En tout cas, tout porte à croire qu’il ne s’imagine pas un seul instant perdre cette élection et qu’une défaite serait moralement insupportable pour lui. En cela, il présente bien des points de similitudes avec tous ces dirigeants africains qui se comportent en « Président-fondateur » , toute chose qui amène finalement à se demander quel genre de démocrate est Donald Trump. Surtout avec un tel comportement qui ne met pas son pays à l’abri d’une crise et de violences post-électorales », souligne Le Pays.

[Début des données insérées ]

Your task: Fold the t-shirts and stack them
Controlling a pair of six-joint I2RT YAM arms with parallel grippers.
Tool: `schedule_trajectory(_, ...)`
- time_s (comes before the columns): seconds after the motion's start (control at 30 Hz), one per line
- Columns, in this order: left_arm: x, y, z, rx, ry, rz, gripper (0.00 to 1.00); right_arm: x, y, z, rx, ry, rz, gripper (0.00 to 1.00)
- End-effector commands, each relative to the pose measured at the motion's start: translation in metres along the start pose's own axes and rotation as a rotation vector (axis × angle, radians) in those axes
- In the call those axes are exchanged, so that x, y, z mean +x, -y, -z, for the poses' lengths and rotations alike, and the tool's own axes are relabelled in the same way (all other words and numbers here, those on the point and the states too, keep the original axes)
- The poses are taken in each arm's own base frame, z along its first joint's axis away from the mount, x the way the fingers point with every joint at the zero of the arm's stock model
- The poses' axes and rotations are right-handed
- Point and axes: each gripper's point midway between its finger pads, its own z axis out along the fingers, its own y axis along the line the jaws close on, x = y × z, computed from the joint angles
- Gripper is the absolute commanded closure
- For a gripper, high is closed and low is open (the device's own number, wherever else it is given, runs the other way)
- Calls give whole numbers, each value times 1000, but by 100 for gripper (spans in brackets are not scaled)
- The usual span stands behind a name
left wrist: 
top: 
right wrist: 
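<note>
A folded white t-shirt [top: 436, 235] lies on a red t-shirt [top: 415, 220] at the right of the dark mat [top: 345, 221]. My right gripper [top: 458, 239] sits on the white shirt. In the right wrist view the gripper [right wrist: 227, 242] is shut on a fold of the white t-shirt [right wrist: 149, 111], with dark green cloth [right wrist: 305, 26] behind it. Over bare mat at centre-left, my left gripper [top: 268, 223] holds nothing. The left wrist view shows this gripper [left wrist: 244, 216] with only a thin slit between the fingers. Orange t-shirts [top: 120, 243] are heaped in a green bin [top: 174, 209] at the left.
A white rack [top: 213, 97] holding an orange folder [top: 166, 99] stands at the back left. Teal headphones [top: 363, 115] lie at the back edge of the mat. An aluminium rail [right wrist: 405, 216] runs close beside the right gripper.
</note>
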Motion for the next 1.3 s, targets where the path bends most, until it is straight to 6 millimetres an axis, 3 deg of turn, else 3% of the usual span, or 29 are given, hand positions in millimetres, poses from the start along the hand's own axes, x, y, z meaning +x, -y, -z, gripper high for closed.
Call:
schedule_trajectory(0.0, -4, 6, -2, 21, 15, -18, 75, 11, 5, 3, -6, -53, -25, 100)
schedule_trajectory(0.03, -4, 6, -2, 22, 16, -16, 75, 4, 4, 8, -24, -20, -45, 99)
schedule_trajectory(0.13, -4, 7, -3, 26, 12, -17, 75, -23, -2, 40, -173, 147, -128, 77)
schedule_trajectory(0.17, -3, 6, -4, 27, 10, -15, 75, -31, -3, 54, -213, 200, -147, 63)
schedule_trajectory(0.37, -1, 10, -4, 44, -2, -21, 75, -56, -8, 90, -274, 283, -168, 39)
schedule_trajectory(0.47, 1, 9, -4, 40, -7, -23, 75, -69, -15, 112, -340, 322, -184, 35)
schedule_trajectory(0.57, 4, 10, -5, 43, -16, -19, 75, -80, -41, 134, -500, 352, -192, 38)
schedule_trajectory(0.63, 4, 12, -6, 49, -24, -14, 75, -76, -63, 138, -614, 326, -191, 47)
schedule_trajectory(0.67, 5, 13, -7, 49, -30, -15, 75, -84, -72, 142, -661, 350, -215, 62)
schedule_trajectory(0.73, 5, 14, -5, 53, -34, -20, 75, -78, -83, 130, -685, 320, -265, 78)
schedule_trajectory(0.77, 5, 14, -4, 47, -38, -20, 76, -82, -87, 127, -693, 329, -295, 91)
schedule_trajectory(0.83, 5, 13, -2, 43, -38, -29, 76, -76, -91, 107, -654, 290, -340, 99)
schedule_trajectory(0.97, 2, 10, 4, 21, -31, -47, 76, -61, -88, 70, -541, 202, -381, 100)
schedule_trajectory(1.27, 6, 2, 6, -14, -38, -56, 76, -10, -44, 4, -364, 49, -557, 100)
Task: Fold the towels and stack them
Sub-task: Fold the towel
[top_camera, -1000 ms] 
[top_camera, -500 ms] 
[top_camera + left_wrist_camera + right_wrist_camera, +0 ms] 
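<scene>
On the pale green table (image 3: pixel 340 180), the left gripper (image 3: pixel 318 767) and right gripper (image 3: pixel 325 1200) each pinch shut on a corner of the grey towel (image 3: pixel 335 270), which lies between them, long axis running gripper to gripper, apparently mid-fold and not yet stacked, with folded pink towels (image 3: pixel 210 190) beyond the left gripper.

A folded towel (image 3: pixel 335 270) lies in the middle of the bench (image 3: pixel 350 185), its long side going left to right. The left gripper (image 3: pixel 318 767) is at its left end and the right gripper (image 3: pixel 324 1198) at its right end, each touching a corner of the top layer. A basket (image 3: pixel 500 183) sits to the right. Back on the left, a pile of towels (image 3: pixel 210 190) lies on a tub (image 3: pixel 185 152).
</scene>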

Le journal de Ouagadougou ajoute : « l’un des faits majeurs de cette présidentielle qui, vue d’Afrique, ne manque pas de curiosité dans une démocratie aboutie comme celle des États-Unis, est le fait qu’avant même la fin du dépouillement, Donald Trump a annoncé la couleur en s’autoproclamant vainqueur, dénonçant au passage des tentatives de fraudes et menaçant de saisir la Cour suprême pour arrêter le décompte des résultats.
De quoi rappeler les républiques bananières où la contestation systématique et les dénonciations de fraudes passent pour être la marque déposée des élections en Afrique. Sauf que dans le cas d’espèce, ce n’est pas le candidat de l’opposition, comme c’est généralement le cas sous nos tropiques, qui crie à la fraude mais bien le président sortant ». Cynique, le quotidien burkinabé Aujourd’hui au Faso, pour sa part,s’inspire d’une célèbre série pour titrer son éditorial : « Game of thrones Trump/Biden aux USA : tiens, les crises post-électorales ne sont pas l’apanage des africains ! ».
« Trump-Biden c’est une version américaine de Condé-Cellou en Guinée »
«Fraudes …un petit groupe de gens essaie de nous voler l’élection, je vais saisir la Cour suprême». Ces propos ne sortent pas de la bouche d’un opposant africain, fâché et transi par sa défaite face à un président sortant. Non ! Ces mots ont été lâchés par Donald Trump, 45ème président des USA, qui affronte dans les urnes Joe Biden, champion des démocrates(…) Pour les fins connaisseurs de la politique américaine, une crise post-électorale est quasi-certaine.
Car Trump n’acceptera jamais de défaite alors que cette perspective est désormais dans l’univers du possible. Trump-Biden c’est une version américaine de Condé-Cellou en Guinée, ou Ouattara et Bédié en Côte d’Ivoire. Décomptes manuels, saisine la Cour suprême fédérale, Trump brandit toutes les options, pour signifier qu’il croit ferme être réélu sur un fauteuil, qu’il n’est pas question qu’on le prive de ce second mandat », note Zowenmanogo Zoungrana. Il ajoute : « Contextualisée en Afrique avec les présents exemples guinéen et ivoirien, cette bagarre post-électorale dans la grande Amérique met au goût du jour, qu’aucune élection n’est exempte de contestations y compris dans une des plus vieilles démocraties du monde. L’Afrique ne porte donc plus cette marque d’élections à problèmes comme un sceau d’infamie, mais même l’Amérique tocquevillienne, n’échappe pas à cette déficience politique ».